» **HOW TO COMPLETE THIS TASK**: Each line from the line that includes "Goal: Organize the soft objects" through the end of the material below must be transcribed exactly, with no other lines.

» **RECORDED DATA**:
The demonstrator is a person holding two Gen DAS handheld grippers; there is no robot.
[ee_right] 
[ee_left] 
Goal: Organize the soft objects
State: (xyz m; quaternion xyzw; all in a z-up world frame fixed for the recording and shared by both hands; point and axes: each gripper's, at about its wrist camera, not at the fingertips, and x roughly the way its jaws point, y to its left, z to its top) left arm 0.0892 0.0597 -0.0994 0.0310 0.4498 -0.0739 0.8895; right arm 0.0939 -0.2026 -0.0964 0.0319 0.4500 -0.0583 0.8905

» **SOLUTION TO THIS TASK**:
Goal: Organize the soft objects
State: (xyz m; quaternion xyzw; all in a z-up world frame fixed for the recording and shared by both hands; point and axes: each gripper's, at about its wrist camera, not at the fingertips, and x roughly the way its jaws point, y to its left, z to its top) left arm 0.0892 0.0597 -0.0994 0.0310 0.4498 -0.0739 0.8895; right arm 0.0939 -0.2026 -0.0964 0.0319 0.4500 -0.0583 0.8905

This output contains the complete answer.